そんな中で、ちょっと気になるツイートを見つけた。RTをするには少々言葉足らずになってしまう気がしたので、ちょっと書いてみる。

問題のツイートはこちら。

利便性を追求するとエコでは無いですよね、多少不便な方が人間は工夫したり知恵を使ったりするので良いと思います。 http://twitter.com/tsutun/status/22748716551

最初に反射的に思ったのは「いやいや、工夫したり知恵を使ったりするのは、そもそも利便性を追求するためですから」というもの。不便を解消するために知恵を絞るのだから、それはつまり利便性を求めるということだろう。

そういった意味で矛盾しているのではないかと思ったのだが、一方でこの手の主張はよく見かけるような気もするのだ。利便性の追求がヒトを堕落させたり、環境に負担をかけるといった類いの主張は、なんとなく首肯しやすいのではないか。

不便な状態が工夫や知恵を生むのは確かだ。だが、それは不便という状況が生み出すものではない。工夫や知恵が生まれる動機は、その不便を解消し、利便(便利?)でありたいというヒトの心の中にある。便利であることは確かに工夫や知恵を生まないかもしれないが、それも現状に満足し、環境を受容するというヒトの心から生じるもので、便利であるという環境が生むものではない。

それで少し気になってしまったのが、現在の「エコ」を取り巻く主張が、そうした「満足と受容」求めるものになっているのではないかということだ。先日紹介した地球何個分の生活と言う時、我々は無意識に「地球1個分の生活に満足し受容しよう」と考えていないか。

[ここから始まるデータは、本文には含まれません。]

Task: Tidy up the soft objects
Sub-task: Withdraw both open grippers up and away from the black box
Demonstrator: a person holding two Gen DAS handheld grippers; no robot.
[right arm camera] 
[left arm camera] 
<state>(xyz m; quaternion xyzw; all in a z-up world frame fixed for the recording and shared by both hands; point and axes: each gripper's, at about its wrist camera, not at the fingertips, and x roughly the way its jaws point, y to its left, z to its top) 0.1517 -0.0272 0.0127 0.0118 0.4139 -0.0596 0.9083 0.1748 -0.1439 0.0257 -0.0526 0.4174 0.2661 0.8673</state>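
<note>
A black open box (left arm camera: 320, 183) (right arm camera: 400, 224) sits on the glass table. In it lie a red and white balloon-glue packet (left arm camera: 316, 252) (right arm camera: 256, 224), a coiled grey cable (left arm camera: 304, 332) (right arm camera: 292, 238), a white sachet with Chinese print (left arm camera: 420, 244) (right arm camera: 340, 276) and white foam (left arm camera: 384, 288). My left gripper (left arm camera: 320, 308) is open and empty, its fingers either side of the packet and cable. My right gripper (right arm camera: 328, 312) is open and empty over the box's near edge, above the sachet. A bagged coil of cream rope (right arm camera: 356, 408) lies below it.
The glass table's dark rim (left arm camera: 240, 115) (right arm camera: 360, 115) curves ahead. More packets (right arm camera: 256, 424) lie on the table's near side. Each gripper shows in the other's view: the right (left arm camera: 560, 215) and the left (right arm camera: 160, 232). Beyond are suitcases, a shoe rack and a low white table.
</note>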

しかし、そこで地球1個分の生活というのがどういうものか、我々はしっかり想像しているだろうか。申し訳ないが、個人的にはそうした生活には満足も受容もできない。世界にはそうした人達が大勢いる?では彼等にその生活を受け入れろと言うのか。彼等にも自分達のような生活ができるようになってもらいたい、と思ってはいけないのか。そのためにこそ工夫と知恵が求められるのではないか。

利便性を追求せず、エコを求めるのは、単なる諦めと努力の放棄のような気がしてしまうのだ。ヒトの工夫と知恵は、地球1個分の生活で我慢するために使うのではなく、何個分使っても壊れてしまう事がないような方法を見つけ出すために使うものではないのだろうか。

・・・もっとも、そこで答えがないのが情けないところだが。
だが個人的には、諦めることさえなければヒトはその道を探し出す事ができるのではないか、と信じている。